▶ [Task requirements]:
Below are entries to be transcribed exactly; exclude the pictures from the copy.

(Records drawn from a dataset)
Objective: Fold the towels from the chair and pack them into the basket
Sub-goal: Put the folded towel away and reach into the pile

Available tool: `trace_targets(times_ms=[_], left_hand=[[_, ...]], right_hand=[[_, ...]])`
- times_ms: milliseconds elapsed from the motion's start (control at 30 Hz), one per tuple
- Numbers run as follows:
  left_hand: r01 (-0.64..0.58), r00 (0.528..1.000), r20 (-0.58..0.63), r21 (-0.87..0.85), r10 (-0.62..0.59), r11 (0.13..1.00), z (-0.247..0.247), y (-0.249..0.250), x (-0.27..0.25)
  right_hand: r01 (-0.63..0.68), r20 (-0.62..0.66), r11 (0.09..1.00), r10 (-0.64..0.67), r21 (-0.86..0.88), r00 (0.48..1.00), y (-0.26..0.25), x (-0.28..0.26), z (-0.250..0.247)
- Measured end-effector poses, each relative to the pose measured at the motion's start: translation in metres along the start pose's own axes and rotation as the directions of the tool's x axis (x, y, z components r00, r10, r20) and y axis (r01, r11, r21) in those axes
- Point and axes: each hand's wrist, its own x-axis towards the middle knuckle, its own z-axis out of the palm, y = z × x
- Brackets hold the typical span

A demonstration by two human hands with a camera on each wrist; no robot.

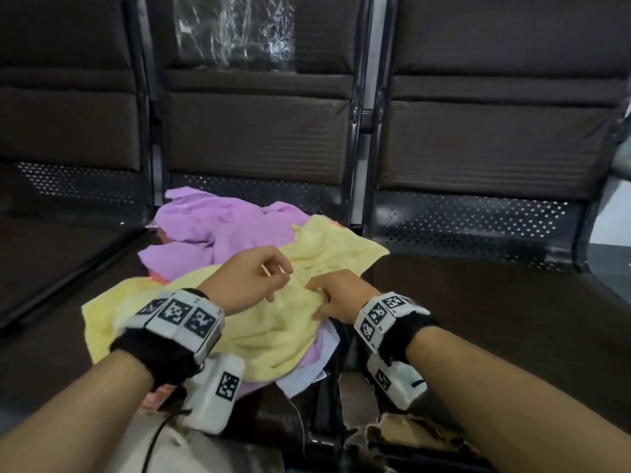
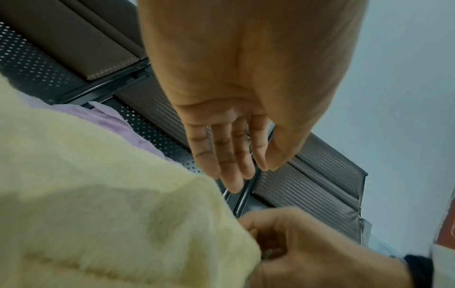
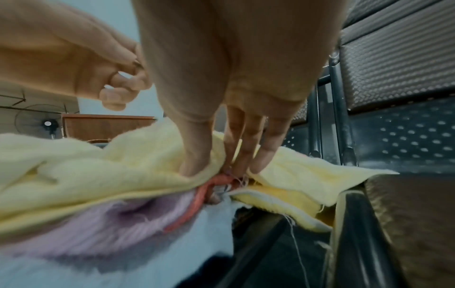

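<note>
A heap of towels lies on the middle chair seat [image 1: 273, 418]. A yellow towel [image 1: 273, 336] [image 2: 98, 194] [image 3: 86, 175] is spread crumpled on top, with a purple towel [image 1: 222, 227] [image 3: 110, 230] behind and under it. A white towel [image 1: 307, 377] and an orange one [image 3: 204, 193] show beneath. My right hand [image 1: 321, 298] [image 3: 221, 169] pinches a fold of the yellow towel between thumb and fingers near its right front edge. My left hand [image 1: 273, 278] [image 2: 246, 171] hovers just above the yellow towel, fingers relaxed, holding nothing.
Dark padded seats [image 1: 478, 319] of the same row stand to the right and left [image 1: 51, 268], with perforated metal backs. Crinkled plastic film [image 1: 235, 32] covers the middle backrest. A brownish woven thing [image 1: 416, 435] shows under my right forearm, mostly hidden. A fan [image 3: 49, 124] and wooden cabinet [image 3: 105, 126] stand far off.
</note>
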Motion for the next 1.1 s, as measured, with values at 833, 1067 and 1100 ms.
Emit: trace_targets(times_ms=[833,1067,1100], left_hand=[[-0.156,0.961,-0.205,0.155,0.186,0.975,0.053,0.077,-0.002],[-0.14,0.982,-0.121,0.057,0.146,0.989,0.055,0.082,0.007],[-0.168,0.984,-0.05,0.093,0.173,0.981,0.058,0.083,0.009]], right_hand=[[0.111,-0.402,0.853,0.122,0.51,0.907,0.042,-0.124,-0.057],[0.242,-0.539,0.706,0.231,0.666,0.81,0.063,-0.123,-0.085],[0.265,-0.516,0.586,0.313,0.766,0.797,0.068,-0.125,-0.092]])
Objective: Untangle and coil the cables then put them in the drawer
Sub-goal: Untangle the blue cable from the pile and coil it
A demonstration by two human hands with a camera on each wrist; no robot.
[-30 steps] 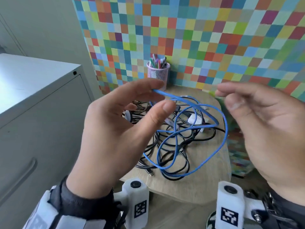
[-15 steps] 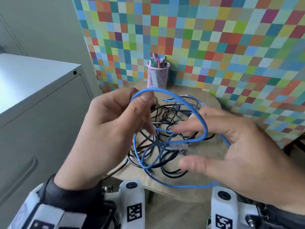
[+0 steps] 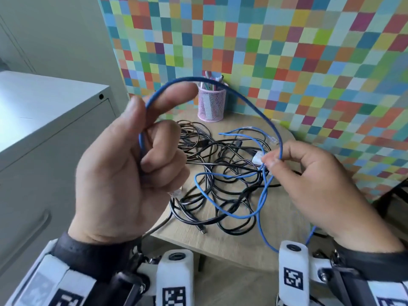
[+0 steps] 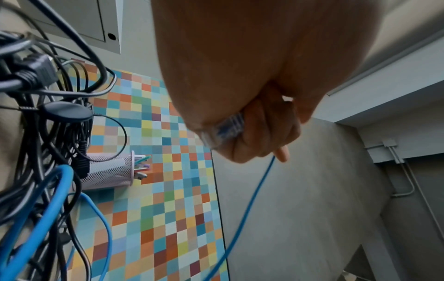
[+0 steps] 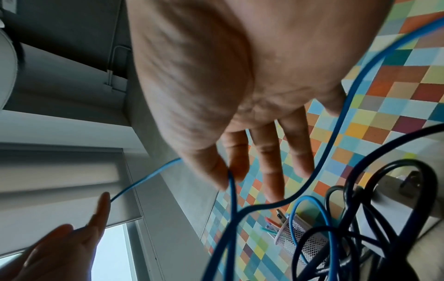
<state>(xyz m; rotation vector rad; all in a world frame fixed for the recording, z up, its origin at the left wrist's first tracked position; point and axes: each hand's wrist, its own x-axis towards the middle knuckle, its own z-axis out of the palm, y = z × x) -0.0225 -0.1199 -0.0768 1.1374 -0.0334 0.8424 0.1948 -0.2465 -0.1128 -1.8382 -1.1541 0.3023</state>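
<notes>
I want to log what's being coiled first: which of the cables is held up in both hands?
The blue cable: it arches between the left hand and right hand, while the black cables lie tangled on the table.

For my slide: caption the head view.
Left hand grips a blue cable arching to the pinching right hand, above tangled black cables.

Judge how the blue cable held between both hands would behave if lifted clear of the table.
Probably floppy: the blue cable arches between left hand and right hand, then droops in loose loops. It may drag the black cables, which cross it.
</notes>
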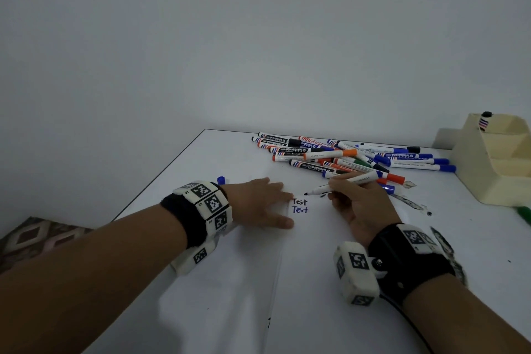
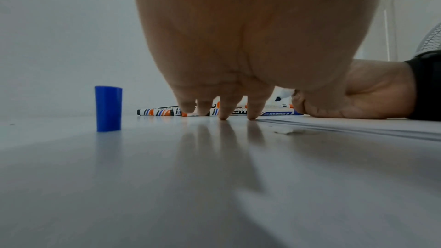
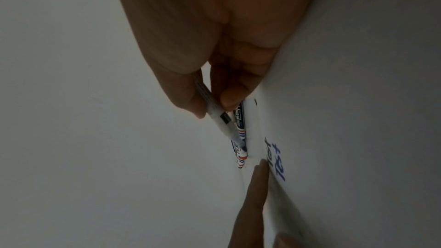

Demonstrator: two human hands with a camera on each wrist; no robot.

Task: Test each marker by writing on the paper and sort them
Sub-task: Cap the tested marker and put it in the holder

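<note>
Near the far edge of the white paper sheet (image 1: 316,267): right hand (image 1: 359,204) gripping uncapped white marker (image 1: 339,184), left hand (image 1: 258,204) flat, pinning paper (risk: sheet slipping, smearing "Test").

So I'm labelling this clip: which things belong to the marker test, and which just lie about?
Job:
marker in right hand
paper under left hand
marker pile
blue cap
cream organizer

Lying about:
green object
patterned fabric
</note>
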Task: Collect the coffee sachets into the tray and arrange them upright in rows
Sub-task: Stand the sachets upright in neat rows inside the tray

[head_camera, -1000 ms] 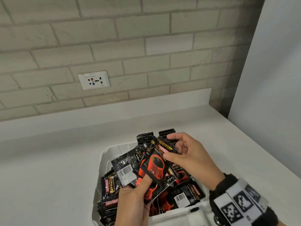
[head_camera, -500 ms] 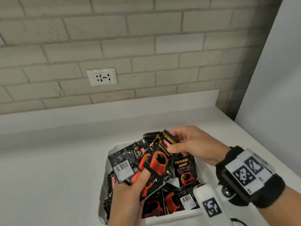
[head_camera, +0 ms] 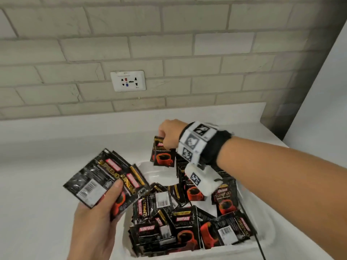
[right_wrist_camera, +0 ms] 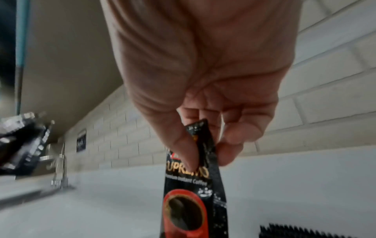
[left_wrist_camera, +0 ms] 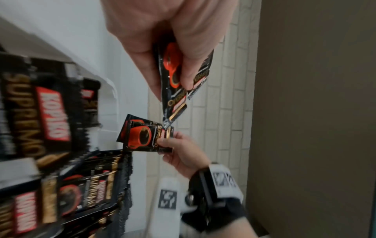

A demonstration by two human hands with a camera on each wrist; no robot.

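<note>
One white tray is seen on the counter, heaped with loose sachets, too many and too overlapped to be counted. A fan of sachets, at least three, is gripped in the left hand just left of the tray. Two sachets, it seems, are pinched at the top by the right hand and hung upright over the tray's far edge. One socket is set in the brick wall.
</note>
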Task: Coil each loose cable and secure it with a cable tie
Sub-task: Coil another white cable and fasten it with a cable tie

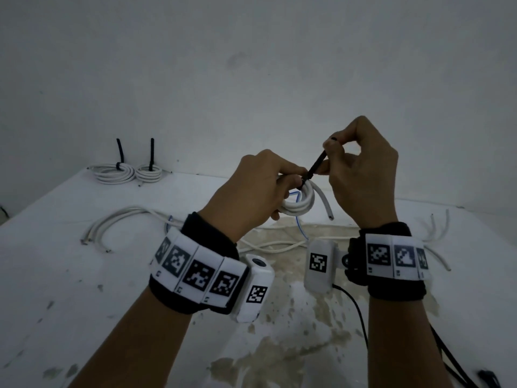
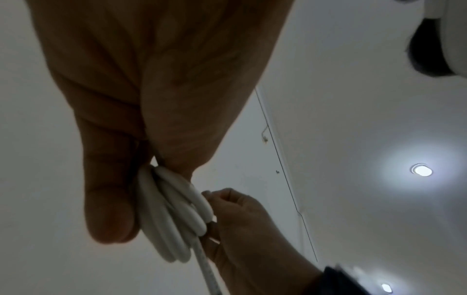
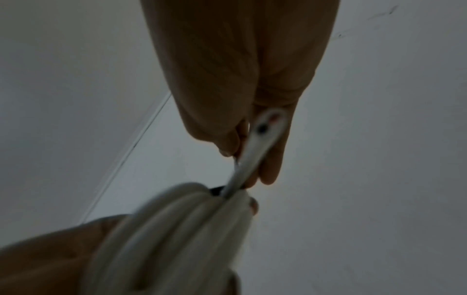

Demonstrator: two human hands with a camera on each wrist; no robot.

▶ [The completed task]:
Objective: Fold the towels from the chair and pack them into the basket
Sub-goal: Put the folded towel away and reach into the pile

Available tool: `trace_targets(times_ms=[_], left_hand=[[_, ...]], right_hand=[[_, ...]])`
- times_ms: milliseconds elapsed from the motion's start (control at 30 Hz), one per tuple
- Numbers run as follows:
  left_hand: r01 (-0.64..0.58), r00 (0.528..1.000), r20 (-0.58..0.63), r21 (-0.87..0.85), r10 (-0.62..0.59), r11 (0.13..1.00), z (-0.247..0.247), y (-0.249..0.250), x (-0.27..0.25)
  right_hand: r01 (-0.63..0.68), r20 (-0.62..0.66), r11 (0.09..1.00), r10 (-0.64..0.67), r21 (-0.86..0.88), r00 (0.48..1.00), y (-0.26..0.25), x (-0.28..0.26), z (-0.250..0.247)
- Measured end-effector poses, each relative to the pose measured at the motion's start: translation in metres along the start pose's own axes and rotation as the directions of the tool's x axis (x, y, z components r00, r10, r20) and y axis (r01, r11, r21) in those axes
- Point and axes: each hand's wrist, its own x-axis towards the middle knuckle, its own z-axis out of the palm, y = z × x
- Brackets hold the typical span

A demonstration by two human hands with a camera on each wrist; no robot.


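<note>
A heap of towels lies on the middle chair seat [image 1: 273, 418]. A yellow towel [image 1: 273, 336] [image 2: 98, 194] [image 3: 86, 175] is spread crumpled on top, with a purple towel [image 1: 222, 227] [image 3: 110, 230] behind and under it. A white towel [image 1: 307, 377] and an orange one [image 3: 204, 193] show beneath. My right hand [image 1: 321, 298] [image 3: 221, 169] pinches a fold of the yellow towel between thumb and fingers near its right front edge. My left hand [image 1: 273, 278] [image 2: 246, 171] hovers just above the yellow towel, fingers relaxed, holding nothing.
Dark padded seats [image 1: 478, 319] of the same row stand to the right and left [image 1: 51, 268], with perforated metal backs. Crinkled plastic film [image 1: 235, 32] covers the middle backrest. A brownish woven thing [image 1: 416, 435] shows under my right forearm, mostly hidden. A fan [image 3: 49, 124] and wooden cabinet [image 3: 105, 126] stand far off.
</note>
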Motion for the next 1.1 s, as measured, with values at 833, 1067 and 1100 ms.
Emit: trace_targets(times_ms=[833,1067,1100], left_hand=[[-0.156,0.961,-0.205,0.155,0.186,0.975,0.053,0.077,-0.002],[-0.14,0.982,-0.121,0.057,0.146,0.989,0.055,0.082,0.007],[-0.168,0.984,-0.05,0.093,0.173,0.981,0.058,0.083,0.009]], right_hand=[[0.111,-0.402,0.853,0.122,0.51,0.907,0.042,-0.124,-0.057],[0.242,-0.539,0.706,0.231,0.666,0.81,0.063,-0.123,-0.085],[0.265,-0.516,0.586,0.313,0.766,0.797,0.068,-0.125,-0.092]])
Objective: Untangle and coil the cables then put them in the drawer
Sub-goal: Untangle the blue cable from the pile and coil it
A demonstration by two human hands with a camera on each wrist; no robot.
[-30 steps] 
[-15 steps] 
[+0 steps] 
[+0 steps] 
[+0 steps] 
<state>(xyz m; rotation vector rad; all in a world frame fixed for the recording, z up, its origin at the left wrist's first tracked position; point and axes: each hand's wrist, its own x-axis towards the middle knuckle, its own z-axis out of the palm, y = z × x) -0.0225 -0.1199 -0.0768 1.1374 -0.0334 0.8424 0.1948 -0.2465 -0.1128 -1.8382 -1.1541 0.3023</state>
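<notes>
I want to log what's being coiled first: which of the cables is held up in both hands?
The blue cable: it arches between the left hand and right hand, while the black cables lie tangled on the table.

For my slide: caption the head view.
Left hand grips a blue cable arching to the pinching right hand, above tangled black cables.

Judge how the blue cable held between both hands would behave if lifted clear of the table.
Probably floppy: the blue cable arches between left hand and right hand, then droops in loose loops. It may drag the black cables, which cross it.
</notes>
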
Demonstrator: two human hands with a camera on each wrist; no robot.

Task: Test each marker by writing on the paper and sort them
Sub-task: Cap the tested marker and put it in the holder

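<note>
Near the far edge of the white paper sheet (image 1: 316,267): right hand (image 1: 359,204) gripping uncapped white marker (image 1: 339,184), left hand (image 1: 258,204) flat, pinning paper (risk: sheet slipping, smearing "Test").

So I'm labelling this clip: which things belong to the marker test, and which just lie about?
Job:
marker in right hand
paper under left hand
marker pile
blue cap
cream organizer

Lying about:
green object
patterned fabric
</note>
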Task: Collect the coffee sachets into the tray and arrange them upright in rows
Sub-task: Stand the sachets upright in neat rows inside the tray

[head_camera, -1000 ms] 
[head_camera, -500 ms] 
[head_camera, +0 ms] 
[right_wrist_camera, +0 ms] 
[left_wrist_camera, +0 ms] 

A demonstration by two human hands with a camera on each wrist; no robot.

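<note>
One white tray is seen on the counter, heaped with loose sachets, too many and too overlapped to be counted. A fan of sachets, at least three, is gripped in the left hand just left of the tray. Two sachets, it seems, are pinched at the top by the right hand and hung upright over the tray's far edge. One socket is set in the brick wall.
</note>
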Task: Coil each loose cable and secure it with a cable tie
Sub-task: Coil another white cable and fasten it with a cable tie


Demonstrator: two human hands with a camera on each wrist; no robot.

The given output is the complete response.